- Problem -
Look below for the line with "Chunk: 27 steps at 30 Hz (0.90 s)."; begin the copy there and stop after the line with "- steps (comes", keeping the text exact and the pictures out.

[Records from a dataset]
________________________________________
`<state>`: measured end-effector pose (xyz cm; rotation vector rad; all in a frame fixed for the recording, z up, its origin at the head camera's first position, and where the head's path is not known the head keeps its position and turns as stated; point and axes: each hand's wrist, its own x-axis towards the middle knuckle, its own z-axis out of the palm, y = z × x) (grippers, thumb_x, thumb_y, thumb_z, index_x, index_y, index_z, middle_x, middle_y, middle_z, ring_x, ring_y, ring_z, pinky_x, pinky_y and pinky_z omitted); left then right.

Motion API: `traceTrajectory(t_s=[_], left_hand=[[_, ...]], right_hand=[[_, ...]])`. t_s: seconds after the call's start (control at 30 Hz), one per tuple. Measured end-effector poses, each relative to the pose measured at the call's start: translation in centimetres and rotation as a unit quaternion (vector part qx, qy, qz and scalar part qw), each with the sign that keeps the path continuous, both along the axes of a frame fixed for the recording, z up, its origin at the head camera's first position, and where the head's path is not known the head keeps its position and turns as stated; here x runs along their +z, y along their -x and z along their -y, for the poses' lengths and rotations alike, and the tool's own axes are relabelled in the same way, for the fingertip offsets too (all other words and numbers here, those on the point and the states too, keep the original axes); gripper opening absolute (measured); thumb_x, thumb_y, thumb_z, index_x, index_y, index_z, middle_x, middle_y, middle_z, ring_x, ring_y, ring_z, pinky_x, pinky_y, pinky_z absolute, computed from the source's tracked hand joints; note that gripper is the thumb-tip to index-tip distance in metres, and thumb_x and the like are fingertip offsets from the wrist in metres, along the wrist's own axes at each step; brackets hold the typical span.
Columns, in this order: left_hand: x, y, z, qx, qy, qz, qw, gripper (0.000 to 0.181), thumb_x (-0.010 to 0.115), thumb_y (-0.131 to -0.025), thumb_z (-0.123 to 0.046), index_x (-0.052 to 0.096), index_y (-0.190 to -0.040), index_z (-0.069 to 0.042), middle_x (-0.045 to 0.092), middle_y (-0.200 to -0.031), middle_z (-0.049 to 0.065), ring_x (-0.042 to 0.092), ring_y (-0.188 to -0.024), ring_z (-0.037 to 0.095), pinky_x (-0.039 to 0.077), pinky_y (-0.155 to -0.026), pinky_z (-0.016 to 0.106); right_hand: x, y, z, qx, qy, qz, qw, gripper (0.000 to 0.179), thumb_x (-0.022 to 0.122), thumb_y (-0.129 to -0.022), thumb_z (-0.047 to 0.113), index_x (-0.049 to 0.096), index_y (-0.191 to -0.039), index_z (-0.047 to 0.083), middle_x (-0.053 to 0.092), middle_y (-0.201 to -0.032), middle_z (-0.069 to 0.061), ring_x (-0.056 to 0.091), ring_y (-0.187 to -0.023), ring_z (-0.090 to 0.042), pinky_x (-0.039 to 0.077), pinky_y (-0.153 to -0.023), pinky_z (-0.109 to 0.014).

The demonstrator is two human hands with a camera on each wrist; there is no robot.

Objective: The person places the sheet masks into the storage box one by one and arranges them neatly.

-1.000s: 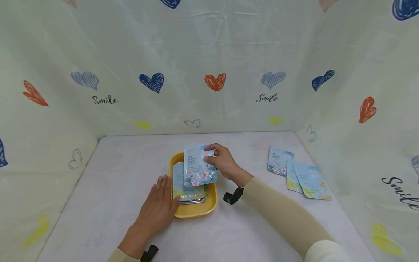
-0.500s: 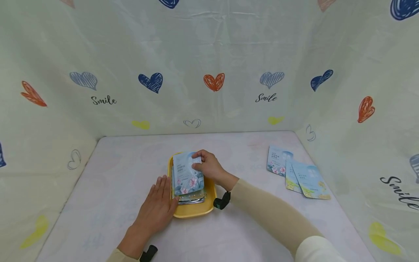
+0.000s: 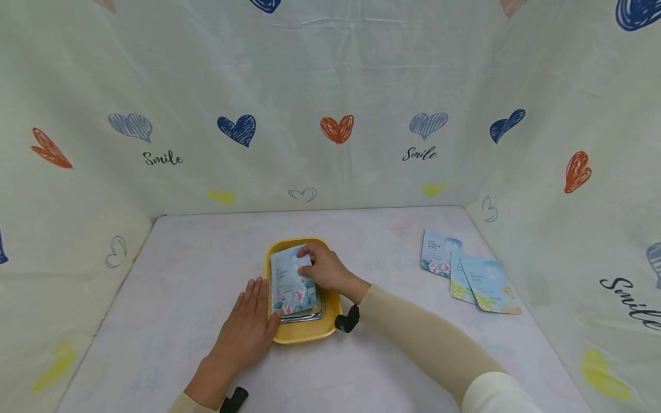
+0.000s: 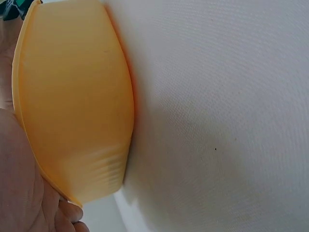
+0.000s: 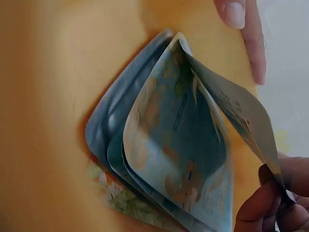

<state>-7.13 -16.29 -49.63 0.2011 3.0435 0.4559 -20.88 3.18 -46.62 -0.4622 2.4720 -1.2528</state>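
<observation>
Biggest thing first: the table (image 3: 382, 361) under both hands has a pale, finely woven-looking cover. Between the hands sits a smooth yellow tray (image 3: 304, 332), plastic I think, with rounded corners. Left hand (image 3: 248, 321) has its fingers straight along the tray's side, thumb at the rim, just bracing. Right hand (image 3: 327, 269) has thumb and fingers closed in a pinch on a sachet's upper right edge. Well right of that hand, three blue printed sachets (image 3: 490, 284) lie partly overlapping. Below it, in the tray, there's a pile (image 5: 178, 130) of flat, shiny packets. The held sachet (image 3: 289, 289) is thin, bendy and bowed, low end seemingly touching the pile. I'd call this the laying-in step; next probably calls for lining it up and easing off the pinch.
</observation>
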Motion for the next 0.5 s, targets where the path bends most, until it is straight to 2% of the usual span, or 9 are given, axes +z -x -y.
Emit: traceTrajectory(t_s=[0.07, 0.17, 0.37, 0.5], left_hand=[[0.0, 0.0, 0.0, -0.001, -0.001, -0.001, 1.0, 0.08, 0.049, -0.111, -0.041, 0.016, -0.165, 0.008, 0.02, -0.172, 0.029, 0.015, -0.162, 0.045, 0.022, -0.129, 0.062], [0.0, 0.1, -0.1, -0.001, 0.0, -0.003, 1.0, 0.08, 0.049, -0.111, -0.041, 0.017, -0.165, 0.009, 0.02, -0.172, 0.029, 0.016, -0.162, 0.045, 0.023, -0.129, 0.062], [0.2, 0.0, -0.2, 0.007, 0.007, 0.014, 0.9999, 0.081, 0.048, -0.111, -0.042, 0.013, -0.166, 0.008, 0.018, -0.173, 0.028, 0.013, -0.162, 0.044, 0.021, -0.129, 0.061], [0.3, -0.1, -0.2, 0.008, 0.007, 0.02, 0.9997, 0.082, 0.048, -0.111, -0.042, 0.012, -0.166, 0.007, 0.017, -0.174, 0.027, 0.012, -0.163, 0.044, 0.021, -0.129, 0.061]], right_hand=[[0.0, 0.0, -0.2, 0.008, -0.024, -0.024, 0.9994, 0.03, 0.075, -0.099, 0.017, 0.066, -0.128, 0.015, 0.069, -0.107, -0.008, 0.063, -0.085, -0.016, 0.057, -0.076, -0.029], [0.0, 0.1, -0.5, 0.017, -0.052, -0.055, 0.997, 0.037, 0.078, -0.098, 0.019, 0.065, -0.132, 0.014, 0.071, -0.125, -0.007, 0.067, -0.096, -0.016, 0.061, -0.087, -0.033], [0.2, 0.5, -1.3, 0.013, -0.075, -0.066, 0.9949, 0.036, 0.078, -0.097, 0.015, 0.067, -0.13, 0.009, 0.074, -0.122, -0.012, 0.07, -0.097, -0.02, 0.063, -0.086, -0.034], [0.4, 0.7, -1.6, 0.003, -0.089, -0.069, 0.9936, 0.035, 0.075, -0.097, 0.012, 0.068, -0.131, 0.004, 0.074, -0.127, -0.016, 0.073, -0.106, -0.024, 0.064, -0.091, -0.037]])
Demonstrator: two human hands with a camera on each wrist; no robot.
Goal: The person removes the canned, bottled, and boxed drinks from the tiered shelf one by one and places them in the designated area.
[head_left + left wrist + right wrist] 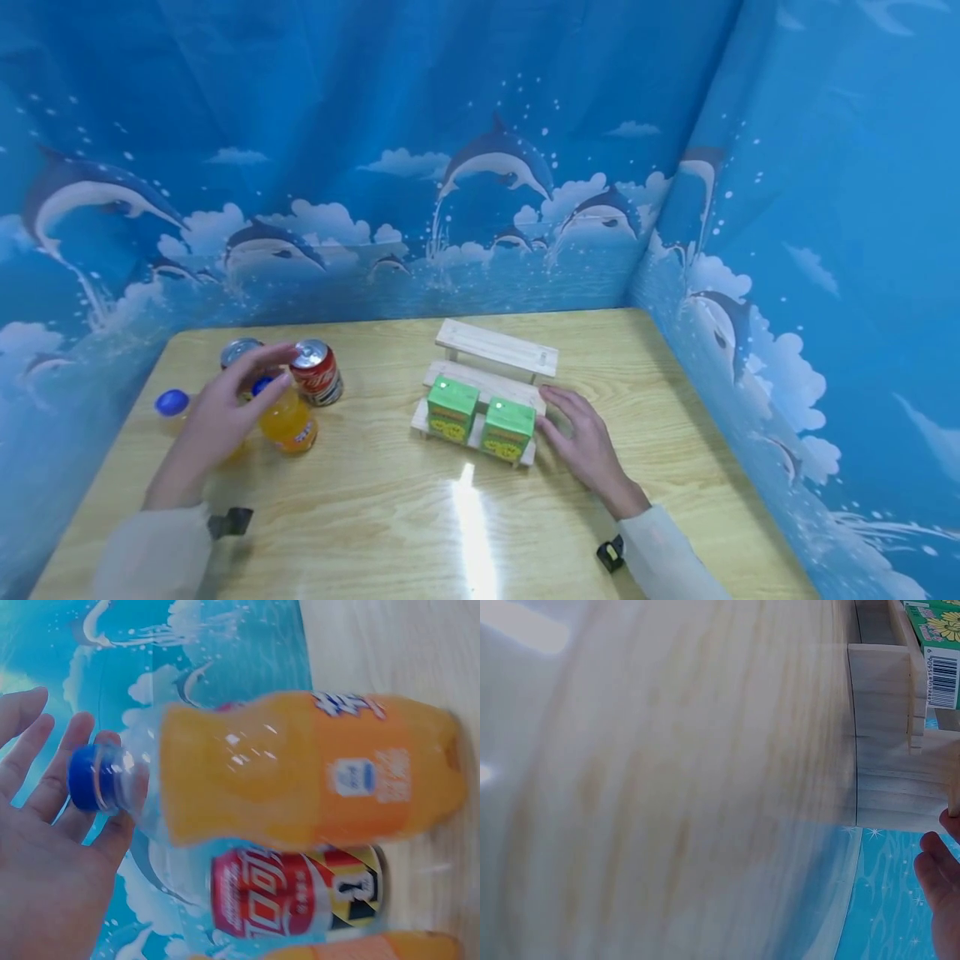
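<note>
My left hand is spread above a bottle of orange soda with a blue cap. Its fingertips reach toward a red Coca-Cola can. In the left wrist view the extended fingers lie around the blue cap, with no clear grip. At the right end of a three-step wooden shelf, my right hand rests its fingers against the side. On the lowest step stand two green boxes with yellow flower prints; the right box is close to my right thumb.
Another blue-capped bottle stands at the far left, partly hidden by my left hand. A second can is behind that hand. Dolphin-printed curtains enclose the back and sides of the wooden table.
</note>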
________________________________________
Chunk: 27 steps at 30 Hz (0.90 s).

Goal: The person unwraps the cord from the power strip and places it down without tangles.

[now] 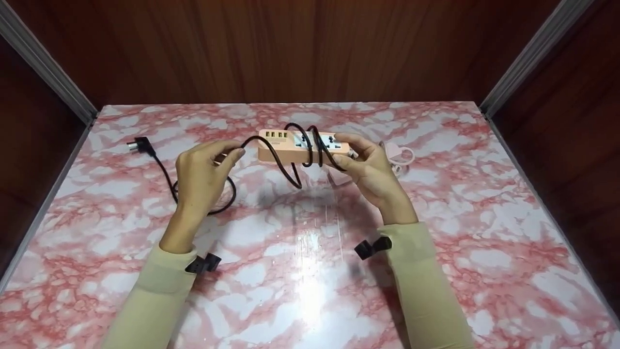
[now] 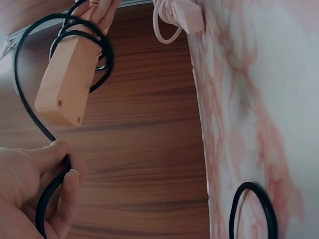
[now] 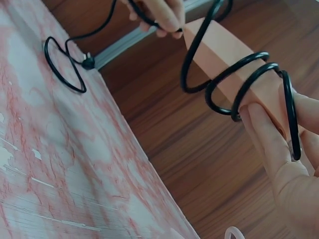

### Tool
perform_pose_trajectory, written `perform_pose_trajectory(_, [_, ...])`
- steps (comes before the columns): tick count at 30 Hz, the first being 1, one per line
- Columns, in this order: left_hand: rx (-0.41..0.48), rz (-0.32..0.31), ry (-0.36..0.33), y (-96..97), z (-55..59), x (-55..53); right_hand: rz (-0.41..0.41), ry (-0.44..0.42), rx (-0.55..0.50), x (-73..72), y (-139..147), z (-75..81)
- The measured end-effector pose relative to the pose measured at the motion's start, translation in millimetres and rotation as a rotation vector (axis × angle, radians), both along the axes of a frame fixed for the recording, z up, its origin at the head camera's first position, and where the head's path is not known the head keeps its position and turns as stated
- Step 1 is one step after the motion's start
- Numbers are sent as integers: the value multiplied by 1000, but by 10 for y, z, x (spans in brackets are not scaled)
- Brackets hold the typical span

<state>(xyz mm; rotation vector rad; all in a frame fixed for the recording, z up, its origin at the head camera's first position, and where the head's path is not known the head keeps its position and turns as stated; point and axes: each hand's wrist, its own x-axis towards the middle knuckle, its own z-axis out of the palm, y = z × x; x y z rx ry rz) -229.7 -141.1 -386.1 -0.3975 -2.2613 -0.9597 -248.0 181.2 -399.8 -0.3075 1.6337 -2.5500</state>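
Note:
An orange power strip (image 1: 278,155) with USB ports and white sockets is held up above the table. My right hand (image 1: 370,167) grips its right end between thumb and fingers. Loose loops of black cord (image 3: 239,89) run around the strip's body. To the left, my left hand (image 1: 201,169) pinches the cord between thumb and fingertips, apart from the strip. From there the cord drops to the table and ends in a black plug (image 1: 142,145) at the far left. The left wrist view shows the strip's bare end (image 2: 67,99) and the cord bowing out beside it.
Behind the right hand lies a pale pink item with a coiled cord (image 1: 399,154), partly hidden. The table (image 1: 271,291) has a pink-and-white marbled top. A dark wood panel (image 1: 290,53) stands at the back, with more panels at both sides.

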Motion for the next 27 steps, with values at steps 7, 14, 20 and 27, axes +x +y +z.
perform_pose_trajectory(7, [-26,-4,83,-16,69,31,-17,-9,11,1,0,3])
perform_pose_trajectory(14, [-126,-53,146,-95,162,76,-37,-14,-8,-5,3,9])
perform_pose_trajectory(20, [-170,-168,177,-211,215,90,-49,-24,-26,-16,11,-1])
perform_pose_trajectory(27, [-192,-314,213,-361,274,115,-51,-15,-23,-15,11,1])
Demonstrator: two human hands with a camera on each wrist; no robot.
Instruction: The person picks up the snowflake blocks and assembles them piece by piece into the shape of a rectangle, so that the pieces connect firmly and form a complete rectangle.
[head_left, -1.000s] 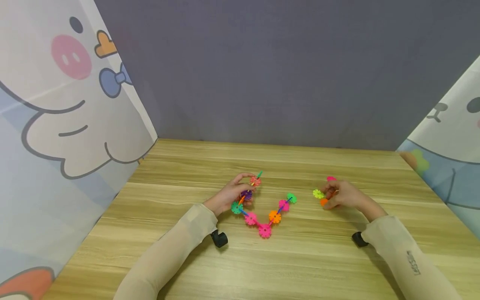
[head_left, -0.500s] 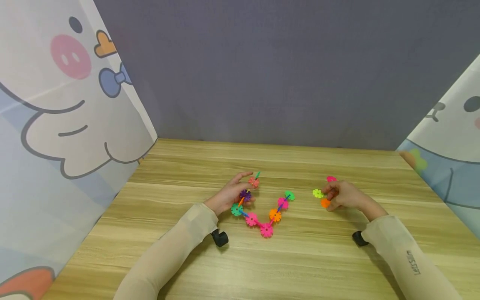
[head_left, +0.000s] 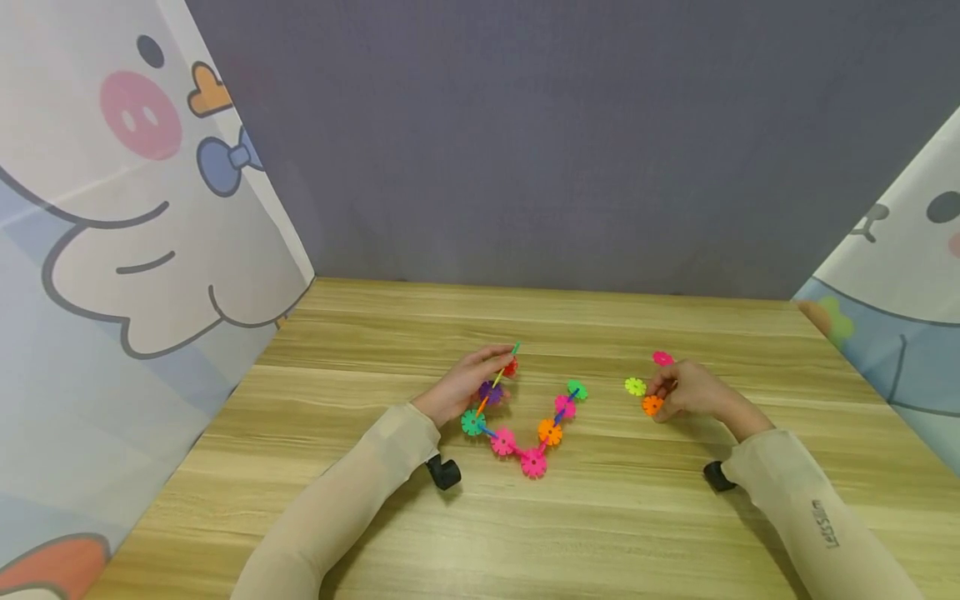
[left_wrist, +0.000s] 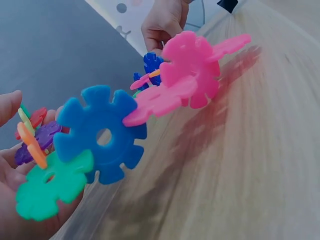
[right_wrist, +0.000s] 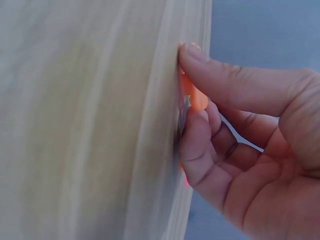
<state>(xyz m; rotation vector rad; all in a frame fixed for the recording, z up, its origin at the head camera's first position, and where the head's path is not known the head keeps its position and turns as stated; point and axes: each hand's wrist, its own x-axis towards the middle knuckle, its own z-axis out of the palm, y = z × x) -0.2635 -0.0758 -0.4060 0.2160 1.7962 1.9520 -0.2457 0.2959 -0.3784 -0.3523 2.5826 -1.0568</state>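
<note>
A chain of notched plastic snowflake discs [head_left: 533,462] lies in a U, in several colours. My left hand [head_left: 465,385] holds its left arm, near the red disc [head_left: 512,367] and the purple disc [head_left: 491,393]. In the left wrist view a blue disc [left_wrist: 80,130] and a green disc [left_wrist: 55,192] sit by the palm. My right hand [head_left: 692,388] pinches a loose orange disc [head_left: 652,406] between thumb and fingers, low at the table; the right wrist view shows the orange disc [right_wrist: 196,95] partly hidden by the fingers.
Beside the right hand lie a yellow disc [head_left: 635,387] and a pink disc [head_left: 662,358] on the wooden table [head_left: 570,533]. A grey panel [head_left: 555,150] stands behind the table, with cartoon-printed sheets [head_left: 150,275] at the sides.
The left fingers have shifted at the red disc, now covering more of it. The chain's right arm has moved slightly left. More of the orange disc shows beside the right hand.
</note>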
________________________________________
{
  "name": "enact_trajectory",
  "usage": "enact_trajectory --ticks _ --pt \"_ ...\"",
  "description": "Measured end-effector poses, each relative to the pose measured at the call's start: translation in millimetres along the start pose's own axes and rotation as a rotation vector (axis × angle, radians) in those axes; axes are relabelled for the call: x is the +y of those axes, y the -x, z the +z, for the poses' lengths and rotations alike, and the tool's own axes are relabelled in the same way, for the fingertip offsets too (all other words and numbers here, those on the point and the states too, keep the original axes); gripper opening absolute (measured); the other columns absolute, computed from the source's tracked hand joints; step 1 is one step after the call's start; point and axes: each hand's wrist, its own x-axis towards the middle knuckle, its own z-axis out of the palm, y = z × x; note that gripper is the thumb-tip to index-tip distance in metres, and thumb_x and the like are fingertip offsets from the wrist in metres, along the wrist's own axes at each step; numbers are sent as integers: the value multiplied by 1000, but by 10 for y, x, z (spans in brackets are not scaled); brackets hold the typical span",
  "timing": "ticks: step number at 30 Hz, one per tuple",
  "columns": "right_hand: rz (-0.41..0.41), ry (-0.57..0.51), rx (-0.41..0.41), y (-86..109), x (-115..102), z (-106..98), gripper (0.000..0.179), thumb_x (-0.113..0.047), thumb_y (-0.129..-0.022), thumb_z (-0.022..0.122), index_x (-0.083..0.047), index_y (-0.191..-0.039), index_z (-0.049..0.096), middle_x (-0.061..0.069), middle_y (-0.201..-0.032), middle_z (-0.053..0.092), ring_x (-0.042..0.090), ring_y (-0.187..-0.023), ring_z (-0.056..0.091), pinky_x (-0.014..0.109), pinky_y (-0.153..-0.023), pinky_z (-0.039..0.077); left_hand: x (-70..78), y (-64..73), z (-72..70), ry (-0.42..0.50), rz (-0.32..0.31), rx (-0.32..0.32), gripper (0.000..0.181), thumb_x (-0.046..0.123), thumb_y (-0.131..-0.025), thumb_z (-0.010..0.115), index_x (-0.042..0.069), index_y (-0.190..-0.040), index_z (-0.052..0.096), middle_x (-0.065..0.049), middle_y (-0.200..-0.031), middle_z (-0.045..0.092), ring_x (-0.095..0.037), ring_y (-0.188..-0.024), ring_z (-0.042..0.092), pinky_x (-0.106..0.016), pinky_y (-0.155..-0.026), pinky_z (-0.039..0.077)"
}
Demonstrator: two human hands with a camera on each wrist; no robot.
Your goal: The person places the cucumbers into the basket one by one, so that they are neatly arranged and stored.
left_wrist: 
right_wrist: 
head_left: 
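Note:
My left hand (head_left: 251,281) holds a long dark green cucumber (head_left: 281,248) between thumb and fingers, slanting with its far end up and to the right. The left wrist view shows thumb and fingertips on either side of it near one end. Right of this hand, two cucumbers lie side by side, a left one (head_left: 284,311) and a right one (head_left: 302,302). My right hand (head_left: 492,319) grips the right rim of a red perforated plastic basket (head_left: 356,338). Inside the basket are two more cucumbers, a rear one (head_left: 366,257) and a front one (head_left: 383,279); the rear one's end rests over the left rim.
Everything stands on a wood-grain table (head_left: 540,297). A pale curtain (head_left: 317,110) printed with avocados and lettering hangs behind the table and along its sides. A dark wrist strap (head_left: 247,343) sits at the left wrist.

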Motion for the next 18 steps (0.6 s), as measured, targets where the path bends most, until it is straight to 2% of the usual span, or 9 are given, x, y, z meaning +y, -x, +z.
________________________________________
- Task solution -
Chunk: 27 steps at 30 Hz (0.90 s).

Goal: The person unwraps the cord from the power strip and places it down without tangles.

[now] 
[now] 
[now] 

### Tool
perform_pose_trajectory, written `perform_pose_trajectory(_, [_, ...])`
- steps (comes before the columns): tick count at 30 Hz, the first being 1, one per line

The output contains nothing further.